Amazon Moderators / MOD Team:
The genuine seller community needs your support more than ever. Please help
Enclosed you will find a business-case as per why Amazon should block unverified reviews:
Our US brand among ALL US brands within our product category receive on average 7 to 15 unverified 1-star reviews per week. Meanwhile, the sponsors of these attacks boast their SEASONAL listings with +1000-3000 reviews while genuine sellers play by the rules and launch NEW ASINs for seasonal products. Source of these reviews: dark web review marketplaces where mostly PRC factory sellers shop for reviews to boost their listings, and now since March: to hurt US sellers.
You cannot find most of these sites via conventional search engines and only a Tor browser reveals their existence. It is mind boggling how many sites are offering their review service to boost listings AND HURT COMPETITORS with unverified 1-star reviews.
Call to Action:
• Please escalate for the need to stop dark-web review marketplace commissioned unverified reviews.
• Raise the need for purging all unverified reviews from customer accounts that are less than 75 days old
Technical Approach until a policy has been established to limit/exclude unverified reviews:
These reviews are targeted to hurt brands when their products are most vulnerable: just-launched new ASINs with zero reviews
• Result: suppressed conversion rates translates into suppressed organic review metrics
I can agree with limiting reviews to verified purchases.

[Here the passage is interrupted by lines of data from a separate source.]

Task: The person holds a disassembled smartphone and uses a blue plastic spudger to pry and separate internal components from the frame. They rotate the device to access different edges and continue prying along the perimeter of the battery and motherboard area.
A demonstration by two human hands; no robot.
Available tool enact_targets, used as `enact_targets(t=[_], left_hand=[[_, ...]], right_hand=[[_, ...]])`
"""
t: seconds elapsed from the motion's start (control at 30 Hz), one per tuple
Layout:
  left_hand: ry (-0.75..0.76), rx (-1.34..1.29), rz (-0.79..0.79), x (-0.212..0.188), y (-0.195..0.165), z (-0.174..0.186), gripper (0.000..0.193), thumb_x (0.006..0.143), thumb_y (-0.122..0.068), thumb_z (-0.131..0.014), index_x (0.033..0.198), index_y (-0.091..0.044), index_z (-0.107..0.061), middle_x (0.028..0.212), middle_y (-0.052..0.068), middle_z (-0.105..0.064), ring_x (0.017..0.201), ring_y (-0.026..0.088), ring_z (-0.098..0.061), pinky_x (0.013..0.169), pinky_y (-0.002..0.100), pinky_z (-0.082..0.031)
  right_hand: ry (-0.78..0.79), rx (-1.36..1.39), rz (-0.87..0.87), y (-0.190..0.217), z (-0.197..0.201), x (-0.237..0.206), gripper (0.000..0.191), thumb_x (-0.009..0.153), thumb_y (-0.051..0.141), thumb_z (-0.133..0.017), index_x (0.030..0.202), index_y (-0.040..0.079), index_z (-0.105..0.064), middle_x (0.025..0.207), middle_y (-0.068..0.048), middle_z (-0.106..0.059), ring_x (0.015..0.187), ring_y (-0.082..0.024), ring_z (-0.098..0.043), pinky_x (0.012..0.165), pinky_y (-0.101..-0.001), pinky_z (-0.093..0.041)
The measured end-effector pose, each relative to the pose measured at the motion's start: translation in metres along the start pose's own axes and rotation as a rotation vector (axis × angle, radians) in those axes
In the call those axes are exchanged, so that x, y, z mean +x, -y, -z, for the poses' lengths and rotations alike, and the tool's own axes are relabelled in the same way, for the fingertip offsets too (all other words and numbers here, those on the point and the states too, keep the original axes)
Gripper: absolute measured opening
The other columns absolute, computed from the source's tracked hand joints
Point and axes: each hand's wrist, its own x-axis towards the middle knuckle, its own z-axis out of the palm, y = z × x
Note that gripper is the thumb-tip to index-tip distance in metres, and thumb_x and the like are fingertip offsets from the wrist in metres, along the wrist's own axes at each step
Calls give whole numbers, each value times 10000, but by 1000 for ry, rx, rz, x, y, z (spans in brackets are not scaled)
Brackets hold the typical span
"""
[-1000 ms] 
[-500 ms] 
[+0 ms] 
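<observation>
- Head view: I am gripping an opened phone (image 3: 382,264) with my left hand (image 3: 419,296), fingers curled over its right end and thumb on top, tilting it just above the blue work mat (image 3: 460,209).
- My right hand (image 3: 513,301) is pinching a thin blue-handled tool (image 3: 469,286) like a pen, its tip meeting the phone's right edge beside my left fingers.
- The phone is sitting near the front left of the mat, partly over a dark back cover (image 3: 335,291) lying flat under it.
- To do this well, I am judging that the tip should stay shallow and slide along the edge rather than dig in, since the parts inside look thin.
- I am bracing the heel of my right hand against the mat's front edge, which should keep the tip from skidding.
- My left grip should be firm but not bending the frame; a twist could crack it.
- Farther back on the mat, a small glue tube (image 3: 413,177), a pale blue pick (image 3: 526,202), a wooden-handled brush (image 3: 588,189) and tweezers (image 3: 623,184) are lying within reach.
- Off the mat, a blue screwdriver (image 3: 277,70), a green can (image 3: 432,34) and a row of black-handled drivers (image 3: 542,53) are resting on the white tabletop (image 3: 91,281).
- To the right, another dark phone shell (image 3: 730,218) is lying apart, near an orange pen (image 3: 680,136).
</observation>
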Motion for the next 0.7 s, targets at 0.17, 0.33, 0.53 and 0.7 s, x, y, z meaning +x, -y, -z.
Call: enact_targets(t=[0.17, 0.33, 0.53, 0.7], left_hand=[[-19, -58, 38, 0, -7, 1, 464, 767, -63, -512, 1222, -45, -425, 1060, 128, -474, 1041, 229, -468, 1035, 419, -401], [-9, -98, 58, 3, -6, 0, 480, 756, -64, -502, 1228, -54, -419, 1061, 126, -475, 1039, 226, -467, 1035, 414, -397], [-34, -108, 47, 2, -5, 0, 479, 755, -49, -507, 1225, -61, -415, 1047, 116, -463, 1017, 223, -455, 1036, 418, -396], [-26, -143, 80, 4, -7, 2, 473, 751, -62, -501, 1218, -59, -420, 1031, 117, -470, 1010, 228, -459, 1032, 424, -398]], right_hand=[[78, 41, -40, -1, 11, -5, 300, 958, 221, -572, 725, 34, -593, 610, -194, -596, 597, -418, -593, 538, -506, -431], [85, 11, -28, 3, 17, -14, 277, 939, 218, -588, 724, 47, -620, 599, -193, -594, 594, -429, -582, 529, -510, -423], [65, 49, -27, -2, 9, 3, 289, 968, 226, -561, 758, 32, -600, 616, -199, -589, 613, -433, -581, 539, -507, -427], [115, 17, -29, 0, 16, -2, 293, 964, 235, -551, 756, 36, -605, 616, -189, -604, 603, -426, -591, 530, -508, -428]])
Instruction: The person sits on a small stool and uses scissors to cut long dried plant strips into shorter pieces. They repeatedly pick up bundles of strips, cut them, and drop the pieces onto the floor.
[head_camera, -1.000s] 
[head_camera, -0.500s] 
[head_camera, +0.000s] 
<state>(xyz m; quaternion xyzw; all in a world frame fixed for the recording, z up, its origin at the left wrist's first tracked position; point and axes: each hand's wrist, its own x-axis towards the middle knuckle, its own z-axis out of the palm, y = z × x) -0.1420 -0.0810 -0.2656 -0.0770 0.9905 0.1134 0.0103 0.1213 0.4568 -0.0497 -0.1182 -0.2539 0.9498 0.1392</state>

One does have to question if that would potentially limit the reviews for products that are most likely to be gifted and not for Buyer’s personal use.
I do agree that there are issues of review manipulation, etc. and that should be addressed by Amazon (hopefully, it already is, and possible criminal charges are pending). I think calling it a pandemic is unwarranted grandiose, hyperbole. It should also be mentioned that the dark net providers of fake reviews (Amazon and other platforms) are criminals and Law Enforcement should be left to Governments. So we must recognize that there is a line somewhere that Amazon should not cross in dealing with these criminals. Which also implies that Law Enforcement Agencies at State levels but more importantly the Federal level, need to step up and do a significantly better job of identifying victims, and bringing to justice not only the actual hackers, but anyone that paid for their criminal services.
@Perhaps, I agree with prohibiting all unverified reviews in an attempt to prevent fake unverified reviews. At this point in Amazon’s lifespan, I don’t see any benefit to unverified reviews anymore.
@The_Sawle_Mill, as far as product reviews for gifts, Amazon could put some mechanism in place for “transferring” eligibility to leave a verified review in place and mark the transferred review as a gift review–possibly via a one-time use link or such that comes with a
icon.
Yes, any solution will invariably have people find ways to work around it, but it might slow down fake reviews (though certainly not prevent them).
I agree, but Amazon could certainly be more proactive in identifying specific sites or actors, compiling evidence, and registering specific complaints or reports with the right people to get this more attention.